## Action item
After removing every image, reproduce the data exactly as it appears.

## Information shown
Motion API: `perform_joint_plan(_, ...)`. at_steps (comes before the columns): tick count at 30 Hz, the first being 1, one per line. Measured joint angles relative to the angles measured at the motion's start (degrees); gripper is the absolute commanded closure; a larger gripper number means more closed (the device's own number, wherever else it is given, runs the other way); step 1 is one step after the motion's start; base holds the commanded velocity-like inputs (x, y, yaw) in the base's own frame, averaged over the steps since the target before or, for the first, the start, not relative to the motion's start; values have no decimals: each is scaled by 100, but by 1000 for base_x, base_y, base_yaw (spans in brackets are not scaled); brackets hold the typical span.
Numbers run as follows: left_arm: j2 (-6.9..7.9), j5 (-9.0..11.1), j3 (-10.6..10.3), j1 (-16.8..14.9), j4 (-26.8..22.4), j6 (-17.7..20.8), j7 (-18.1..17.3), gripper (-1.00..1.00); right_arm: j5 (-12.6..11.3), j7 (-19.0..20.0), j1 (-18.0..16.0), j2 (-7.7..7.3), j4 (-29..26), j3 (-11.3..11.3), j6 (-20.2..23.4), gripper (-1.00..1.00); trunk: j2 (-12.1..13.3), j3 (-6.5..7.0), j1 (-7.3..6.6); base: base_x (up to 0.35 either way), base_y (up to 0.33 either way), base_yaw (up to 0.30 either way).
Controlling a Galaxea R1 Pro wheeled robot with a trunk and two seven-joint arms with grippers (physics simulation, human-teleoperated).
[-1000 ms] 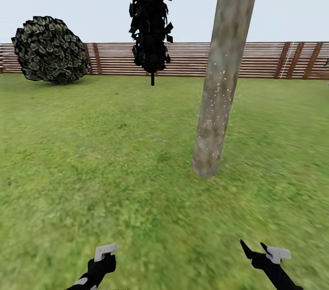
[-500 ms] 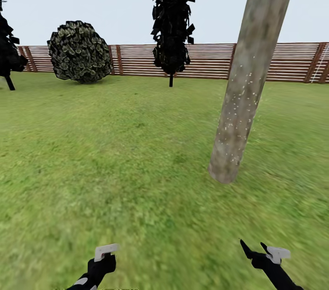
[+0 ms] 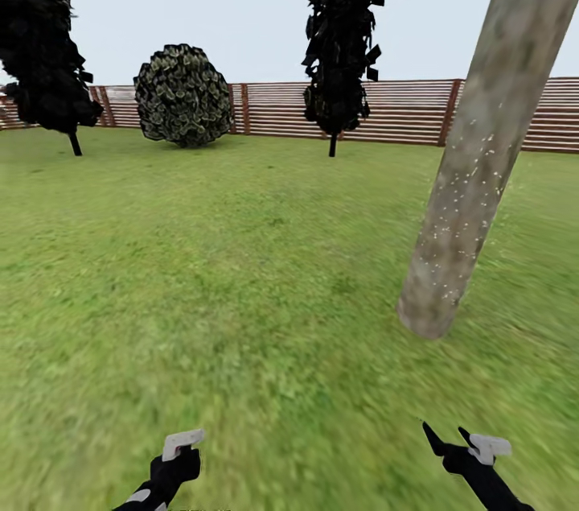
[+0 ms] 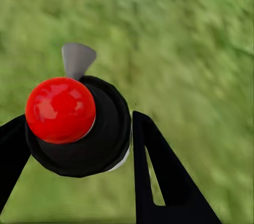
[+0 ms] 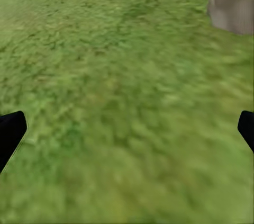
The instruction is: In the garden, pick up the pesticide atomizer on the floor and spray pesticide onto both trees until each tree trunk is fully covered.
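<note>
Head view: a thick mottled tree trunk [image 3: 482,149] leans across the right side, speckled with pale dots on its lower part, its base on the grass [image 3: 241,278]. Beyond stand a slatted fence [image 3: 402,110], a round bush [image 3: 183,95] and two near-black trees [image 3: 344,28].

The left gripper [image 4: 79,128] is closed around the pesticide atomizer [image 4: 79,123]; the left wrist view shows its black body with a red cap between the black fingers [image 4: 159,171], the grey trigger head projecting past it. In the head view only the pale spray head shows above that gripper [image 3: 178,455].

The right gripper [image 3: 462,447] is spread wide and empty; the right wrist view shows its fingertips [image 5: 10,131] at opposite edges, grass between, and the trunk's base [image 5: 233,1] near.
</note>
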Motion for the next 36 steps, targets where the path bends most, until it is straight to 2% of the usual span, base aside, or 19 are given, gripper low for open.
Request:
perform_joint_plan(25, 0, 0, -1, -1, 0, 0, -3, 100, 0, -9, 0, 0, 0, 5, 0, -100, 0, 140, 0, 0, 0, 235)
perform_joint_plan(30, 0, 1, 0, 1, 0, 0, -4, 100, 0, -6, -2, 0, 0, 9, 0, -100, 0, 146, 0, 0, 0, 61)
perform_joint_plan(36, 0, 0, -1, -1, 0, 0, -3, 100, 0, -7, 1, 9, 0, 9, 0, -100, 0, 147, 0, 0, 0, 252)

## Answer space
Motion API: `perform_joint_plan(_, ...)`. at_steps (comes before the columns): tick count at 30 Hz, the first being 1, one per line. Measured joint angles relative to the angles measured at the motion's start (degrees); gripper is the absolute commanded closure; a larger gripper number means more closed (the device's own number, wherever else it is given, runs the other way); step 1 is one step after the motion's start; base holds the commanded velocity-like inputs (x, y, yaw) in the base's own frame, averaged over the steps since the target before or, for the first, the start, not relative to the motion's start; values have no decimals: each is scaled by 100, but by 1000 for base_x, base_y, base_yaw (spans in brackets are not scaled); brackets hold the typical span.
Numbers run as follows: left_arm: j2 (-6.9..7.9), j5 (-9.0..11.1), j3 (-10.6..10.3), j1 (-16.8..14.9), j4 (-26.8..22.4), j6 (-17.7..20.8), j7 (-18.1..17.3), gripper (-1.00..1.00); right_arm: j5 (-12.6..11.3), j7 (-19.0..20.0), j1 (-18.0..16.0), j2 (-7.7..7.3), j4 (-29..26), j3 (-11.3..11.3), j6 (-20.2..23.4), gripper (-1.00..1.00); trunk: j2 (-12.1..13.3), j3 (-6.5..7.0), j1 (-7.3..6.6); base: base_x (up to 0.35 either way), base_y (up to 0.33 either way), base_yaw (up to 0.30 either way).
Controlling a Galaxea R1 Pro wheeled robot with a trunk and two seven-joint arms with grippers (physics simulation, human-teleoperated).
[-1000 ms] 
[-500 ms] 
[+0 ms] 
[+0 ms] 
[+0 ms] 
The instruction is: In the garden, pick up the pesticide atomizer on the floor and spray pesticide onto both trees until each tree trunk is fully covered.
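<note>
Head view: a thick mottled tree trunk [image 3: 482,149] leans across the right side, speckled with pale dots on its lower part, its base on the grass [image 3: 241,278]. Beyond stand a slatted fence [image 3: 402,110], a round bush [image 3: 183,95] and two near-black trees [image 3: 344,28].

The left gripper [image 4: 79,128] is closed around the pesticide atomizer [image 4: 79,123]; the left wrist view shows its black body with a red cap between the black fingers [image 4: 159,171], the grey trigger head projecting past it. In the head view only the pale spray head shows above that gripper [image 3: 178,455].

The right gripper [image 3: 462,447] is spread wide and empty; the right wrist view shows its fingertips [image 5: 10,131] at opposite edges, grass between, and the trunk's base [image 5: 233,1] near.
</note>
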Motion for the next 36 steps, targets where the path bends most, until it is straight to 2% of the usual span, base aside, or 19 are given, gripper low for open.
Request:
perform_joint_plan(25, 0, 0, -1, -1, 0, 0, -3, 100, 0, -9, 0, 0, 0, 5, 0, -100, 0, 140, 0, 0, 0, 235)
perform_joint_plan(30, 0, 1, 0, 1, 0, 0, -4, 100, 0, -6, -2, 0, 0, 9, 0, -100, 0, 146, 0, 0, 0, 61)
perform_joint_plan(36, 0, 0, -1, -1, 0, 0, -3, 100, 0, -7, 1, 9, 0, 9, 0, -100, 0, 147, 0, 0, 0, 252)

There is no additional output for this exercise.